Medicina

Dor Crónica e Psicadélicos

Uma área emergente na investigação sobre substâncias psicadélicas é o seu potencial para o tratamento da doença física, nomeadamente no contexto da dor crónica. O renascimento psicadélico teve, de certa forma, origem também nesta área, com a publicação, em 2006, de um artigo sobre os efeitos do LSD e da psilocibina na cefaleia em salvas (em inglês cluster headaches). A dor crónica pode ser uma condição em si, como na cefaleia em salvas, ou um sintoma de outra patologia, como em situações de lesões. Além disso, pode persistir mesmo na ausência de uma lesão ou doença identificável, como acontece na fibromialgia. Independentemente da sua causa, a dor crónica provoca sofrimento prolongado continua a ser de difícil tratamento.

Segundo a Psychedelics and Pain Association, as substâncias psicadélicas têm o potencial de ampliar as opções de tratamento para a dor complexa e crónica, atuando nos fatores neurológicos, psicológicos e sociais que contribuem para o surgimento da dor e influenciam a perceção da sua intensidade. Esta associação, que visa promover o conhecimento, a investigação e o acesso a psicadélicos como medicinas para o tratamento da dor crónica, disponibiliza uma base de dados no seu site com a investigação científica realizada até aos dias de hoje.

Bob Wold, um dos cofundadores da Psychedelics and Pain Association, é também o fundador da organização sem fins lucrativos Cluster Busters, dedicada à investigação e educação sobre o tema. Esta organização tem como objetivo promover avanços na investigação de tratamentos eficazes para a cefaleia em salvas, com especial foco no potencial da terapia assistida por psicadélicos. Em 2020, a organização lançou um curto documentário (ver abaixo) que apresenta testemunhos de pessoas diagnosticadas com cefaleia em salvas e narra a história de Bob Wold, incluindo a sua primeira experiência com cogumelos e o impacto positivo que essa experiência teve na gestão da sua condição.

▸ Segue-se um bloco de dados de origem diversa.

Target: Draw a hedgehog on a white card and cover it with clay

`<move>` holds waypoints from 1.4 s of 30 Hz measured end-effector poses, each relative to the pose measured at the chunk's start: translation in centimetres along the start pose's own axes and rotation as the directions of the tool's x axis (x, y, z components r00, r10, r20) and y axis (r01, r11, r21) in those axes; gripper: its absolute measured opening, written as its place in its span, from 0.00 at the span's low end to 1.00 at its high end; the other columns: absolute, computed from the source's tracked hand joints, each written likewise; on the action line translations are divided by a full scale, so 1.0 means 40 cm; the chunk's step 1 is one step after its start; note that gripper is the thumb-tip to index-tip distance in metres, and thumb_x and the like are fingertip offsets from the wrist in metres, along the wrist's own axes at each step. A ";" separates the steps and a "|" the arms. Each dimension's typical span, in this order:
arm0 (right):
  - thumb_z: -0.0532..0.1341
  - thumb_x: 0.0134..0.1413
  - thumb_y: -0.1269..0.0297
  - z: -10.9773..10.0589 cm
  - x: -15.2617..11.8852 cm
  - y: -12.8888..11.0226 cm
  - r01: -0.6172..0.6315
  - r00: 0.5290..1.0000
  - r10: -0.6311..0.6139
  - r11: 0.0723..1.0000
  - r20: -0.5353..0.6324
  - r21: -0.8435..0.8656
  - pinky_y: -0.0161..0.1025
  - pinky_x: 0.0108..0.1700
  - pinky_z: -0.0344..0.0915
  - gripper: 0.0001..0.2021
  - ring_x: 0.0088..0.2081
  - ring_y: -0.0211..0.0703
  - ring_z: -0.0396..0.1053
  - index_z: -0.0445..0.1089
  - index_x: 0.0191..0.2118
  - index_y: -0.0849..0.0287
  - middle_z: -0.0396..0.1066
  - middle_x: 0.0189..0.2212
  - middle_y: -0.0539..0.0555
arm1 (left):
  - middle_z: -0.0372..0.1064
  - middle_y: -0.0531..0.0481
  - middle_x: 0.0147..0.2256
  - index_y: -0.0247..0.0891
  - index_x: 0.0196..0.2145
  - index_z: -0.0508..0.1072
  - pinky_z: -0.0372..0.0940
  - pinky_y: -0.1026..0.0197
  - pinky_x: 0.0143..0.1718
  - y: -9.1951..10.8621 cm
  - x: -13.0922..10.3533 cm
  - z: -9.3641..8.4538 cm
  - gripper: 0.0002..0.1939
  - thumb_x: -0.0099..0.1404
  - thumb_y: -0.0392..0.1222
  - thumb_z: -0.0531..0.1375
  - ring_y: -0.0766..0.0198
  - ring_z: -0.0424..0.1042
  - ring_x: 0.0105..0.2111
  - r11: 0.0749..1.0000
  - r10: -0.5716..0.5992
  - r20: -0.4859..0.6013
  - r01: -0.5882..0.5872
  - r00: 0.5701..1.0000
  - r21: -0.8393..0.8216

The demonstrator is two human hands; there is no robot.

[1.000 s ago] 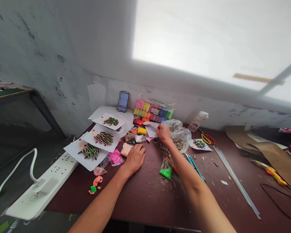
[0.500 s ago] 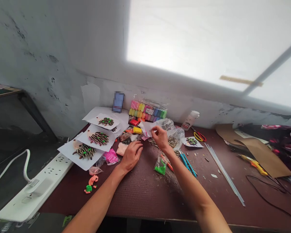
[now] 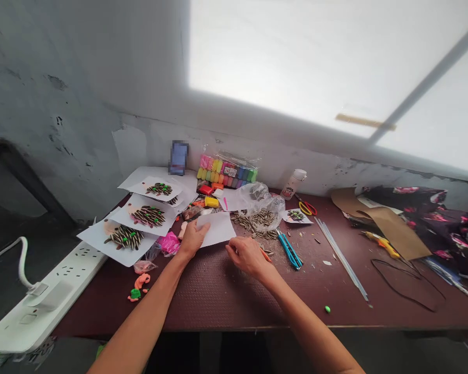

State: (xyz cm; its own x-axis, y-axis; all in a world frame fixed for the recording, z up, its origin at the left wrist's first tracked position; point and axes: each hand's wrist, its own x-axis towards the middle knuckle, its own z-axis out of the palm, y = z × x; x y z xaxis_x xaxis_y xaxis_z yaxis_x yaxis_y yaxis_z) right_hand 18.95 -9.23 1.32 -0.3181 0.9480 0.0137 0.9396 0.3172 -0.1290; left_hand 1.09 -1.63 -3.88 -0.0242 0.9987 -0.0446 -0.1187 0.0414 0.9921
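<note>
My left hand (image 3: 194, 238) grips the left side of a white paper sheet (image 3: 218, 228), thumb on top. By the sheet's lower right corner is my right hand (image 3: 248, 254), its fingers curled; what they hold, if anything, is hidden. Striped seeds (image 3: 259, 223) lie in a pile right of the sheet, partly under a clear plastic bag (image 3: 259, 195). Left of my hands are papers with seed hedgehogs (image 3: 148, 215) dotted green. Pink clay (image 3: 169, 243) in plastic sits beside my left wrist.
A clay pack (image 3: 228, 171), a phone (image 3: 178, 157) and a white bottle (image 3: 294, 184) stand along the wall. Teal cutters (image 3: 289, 250), scissors (image 3: 307, 208), clear sticks (image 3: 341, 257) and a yellow glue gun (image 3: 384, 244) lie right. A power strip (image 3: 42, 301) is at the left edge.
My left hand has taken hold of a white sheet, now at the middle. My right hand has come down and nearer from beside the plastic bag. The camera view has shifted right.
</note>
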 end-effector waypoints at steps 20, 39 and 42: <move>0.56 0.60 0.54 0.016 0.055 0.110 -0.160 0.925 0.370 0.587 -0.088 0.793 0.33 0.31 0.65 0.16 0.32 0.41 0.70 0.74 0.40 0.61 0.75 0.33 0.54 | 0.79 0.46 0.29 0.33 0.32 0.80 0.68 0.61 0.26 0.024 -0.021 -0.008 0.28 0.41 0.59 0.75 0.59 0.74 0.26 0.988 -0.146 0.310 0.155 0.939 -0.006; 0.60 0.64 0.63 0.040 0.055 0.031 -0.375 0.927 0.374 0.915 0.036 0.149 0.35 0.38 0.58 0.08 0.40 0.45 0.74 0.76 0.43 0.58 0.80 0.39 0.57 | 0.79 0.42 0.45 0.38 0.43 0.79 0.69 0.49 0.55 -0.051 0.004 -0.026 0.15 0.67 0.40 0.54 0.53 0.76 0.48 0.588 0.407 0.404 -0.574 0.819 0.570; 0.60 0.65 0.62 0.049 0.059 0.023 -0.347 0.938 0.346 0.928 0.033 0.138 0.35 0.38 0.57 0.09 0.41 0.46 0.75 0.75 0.45 0.57 0.80 0.40 0.58 | 0.72 0.38 0.58 0.37 0.54 0.75 0.62 0.44 0.63 -0.079 -0.034 -0.019 0.19 0.70 0.43 0.54 0.49 0.68 0.61 0.363 0.316 0.567 -0.649 0.761 0.669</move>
State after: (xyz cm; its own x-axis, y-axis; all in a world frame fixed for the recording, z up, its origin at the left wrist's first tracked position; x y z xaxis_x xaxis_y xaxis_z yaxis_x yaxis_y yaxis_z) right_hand 18.81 -6.76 -0.72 0.0226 0.9976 -0.0647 0.9644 -0.0388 -0.2614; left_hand 0.76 -3.12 -7.06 0.5064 0.7897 0.3462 0.6364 -0.6132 0.4679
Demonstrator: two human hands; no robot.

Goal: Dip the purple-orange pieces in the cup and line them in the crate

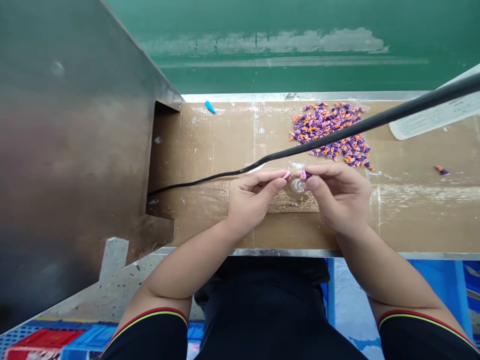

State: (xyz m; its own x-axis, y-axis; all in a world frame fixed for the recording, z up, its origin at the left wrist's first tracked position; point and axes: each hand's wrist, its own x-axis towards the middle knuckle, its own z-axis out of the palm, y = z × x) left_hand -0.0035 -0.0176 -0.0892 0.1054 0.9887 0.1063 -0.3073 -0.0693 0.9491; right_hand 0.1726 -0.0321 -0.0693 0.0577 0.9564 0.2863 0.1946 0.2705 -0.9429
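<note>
My left hand (pixel 252 197) pinches a small pink piece (pixel 286 175) between thumb and forefinger. A small purple and pink piece (pixel 305 175) is held in the fingertips of my right hand (pixel 339 195). The two pieces are close together but apart. Between and just below the fingertips lies a small round clear object (pixel 297 186) on the cardboard. Beyond my right hand is a pile of small purple, pink and orange pieces (pixel 318 125). One similar piece (pixel 441 170) lies alone at the right.
A black cable (pixel 337 135) crosses above the cardboard-covered table (pixel 210 145). A metal housing (pixel 82 150) stands at the left. A blue cone-shaped piece (pixel 210 107) lies at the back, and a translucent white container (pixel 431 112) at the back right. A green surface (pixel 262 30) lies beyond.
</note>
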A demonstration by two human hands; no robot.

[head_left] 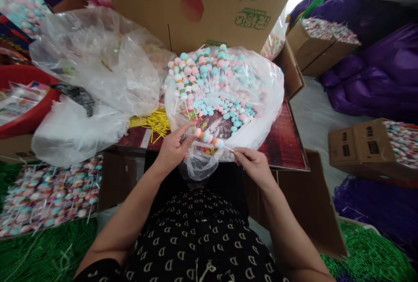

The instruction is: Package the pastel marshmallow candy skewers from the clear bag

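Dark red worktop (282, 147) is carrying a clear bag (273, 84); a box (192, 25) is standing behind the bag. Loose sweets (226, 116) are lying inside. Over the bag's near edge, the left hand (178, 145) is pinching the sweet-covered end of a skewer (210, 139), and the right hand (252, 164) is gripping its bare stick (228, 148). Threading is apparently proceeding. For good results, the right hand should be steadying the stick while the left is centring each sweet, pressing lightly to avoid cracking.
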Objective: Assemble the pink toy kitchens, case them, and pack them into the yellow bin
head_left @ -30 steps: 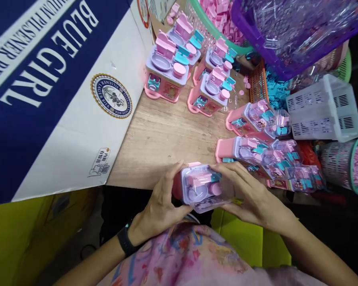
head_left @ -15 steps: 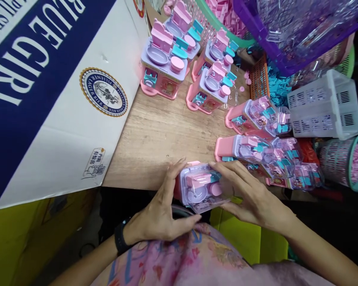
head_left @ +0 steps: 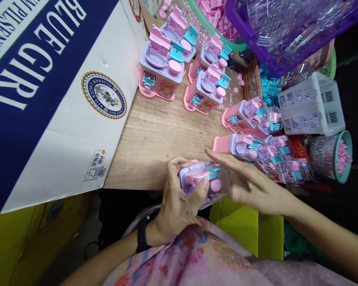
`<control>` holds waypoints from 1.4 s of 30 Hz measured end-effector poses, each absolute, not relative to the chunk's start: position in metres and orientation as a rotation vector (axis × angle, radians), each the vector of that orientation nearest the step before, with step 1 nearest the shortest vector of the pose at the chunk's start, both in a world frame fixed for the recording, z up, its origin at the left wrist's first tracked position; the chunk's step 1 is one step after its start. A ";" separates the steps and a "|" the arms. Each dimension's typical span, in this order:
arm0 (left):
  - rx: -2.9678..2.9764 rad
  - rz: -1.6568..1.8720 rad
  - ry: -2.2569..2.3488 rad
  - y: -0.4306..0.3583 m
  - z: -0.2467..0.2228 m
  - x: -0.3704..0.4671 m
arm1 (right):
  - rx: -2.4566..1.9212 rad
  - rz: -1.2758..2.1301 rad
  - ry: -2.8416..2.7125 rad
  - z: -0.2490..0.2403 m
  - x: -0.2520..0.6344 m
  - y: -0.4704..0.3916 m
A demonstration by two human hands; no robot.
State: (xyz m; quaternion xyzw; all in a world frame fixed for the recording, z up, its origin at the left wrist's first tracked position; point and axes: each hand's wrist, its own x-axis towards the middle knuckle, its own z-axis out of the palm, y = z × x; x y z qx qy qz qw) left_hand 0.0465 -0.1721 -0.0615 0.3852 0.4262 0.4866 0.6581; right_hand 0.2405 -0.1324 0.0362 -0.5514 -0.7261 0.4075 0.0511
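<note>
Pale wood grain ran across the tabletop [head_left: 149,139], bounded on the left by a white and dark-blue Blue Girl beer carton [head_left: 68,123]. Toward the back stood 4 exposed toy kitchens [head_left: 174,68], each with a lavender top, a pink backboard and turquoise parts. Beyond them, a green-rimmed basket [head_left: 193,18] held pink plastic pieces, and a purple crate [head_left: 250,37] held clear plastic parts. Next to the crate were an orange basket [head_left: 252,79], turquoise pieces [head_left: 270,89] and a white slotted basket [head_left: 301,109].

At the table's near edge, between the 2 hands, was a clear-covered toy kitchen [head_left: 216,185]. It sat in the grasp of the left hand [head_left: 179,198], which pinched it: the thumb lay across the clear cover, while the fingers curled around the toy's left and far side. Whether its underside touched the wood could not be told. A black wristband [head_left: 142,234] circled the left wrist.

Just beside the toy's right end was the right hand [head_left: 250,184], its fingers stretched out toward the table and its thumb parted from them, blurred. It was not clear whether its fingers touched the cover. Behind that hand, a cluster of packed toy kitchens [head_left: 244,140] covered the right side of the table, their clear covers facing right. Farther right, a tilted teal-rimmed basket [head_left: 323,155] contained more pink pieces. Below the hands were a floral garment [head_left: 191,254] and a yellow box [head_left: 241,234].
</note>
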 end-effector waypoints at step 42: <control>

Embora os mecanismos subjacentes ainda não sejam completamente compreendidos, a evidência aponta para uma combinação de fatores biológicos, sociais e psicológicos, incluindo a ação anti-inflamatória dos psicadélicos e a possível modificação no processamento da dor pelo cérebro. Atualmente, já são vários os ensaios clínicos desenhados para investigar a terapia assistida por psicadélicos no tratamento da dor crónica, o que poderá não só comprovar a eficácia deste tratamento, como também esclarecer os mecanismos envolvidos. Além disso, já foram publicados diversos estudos (como “Potential analgesic effects of psychedelics on select chronic pain conditions: A survey study“) e revisões (por exemplo, “Are psychedelics the answer to chronic pain: A review of current literature“) que analisam dados recolhidos junto de pessoas que utilizam psicadélicos para tratar a dor crónica.

Esta tema foi abordado numa entrevista recente da newsletter Tricycle Day com o terapeuta postural e autor Jon Clark. Após quase 20 anos de dor crónica e vários tratamentos convencionais sem sucesso, Clark encontrou alívio através dos psicadélicos, especificamente cogumelos mágicos. Estes ajudaram-no a reduzir os espasmos musculares e a dor neuropática, permitindo-lhe recuperar mobilidade e melhorar significativamente a sua qualidade de vida. No seu livro Psychedelics, Chronic Pain & Posturedelic Hypothesis apresenta uma abordagem ao tratamento da dor crónica a que chamou de “Terapia Posturedélica”. Esta terapia envolve movimentos dinâmicos e poses estáticas que, com a ajuda dos psicadélicos, permitem reconfigurar os modelos de esquema corporal do cérebro, facilitando a cura. Para além do livro, o autor também oferece recursos gratuitos, como vídeos no YouTube e uma comunidade de integração online, para ajudar aqueles que sofrem de dor crónica a explorar estas terapias de forma segura.

Outros testemunhos sobre o uso de psicadélicos para o tratar a cefaleia em salvas podem ser encontrados no livro Psychedelics Outlaws, da investigadora Joanna Kempner, e num recente episódio do podcast Psychedelics Today.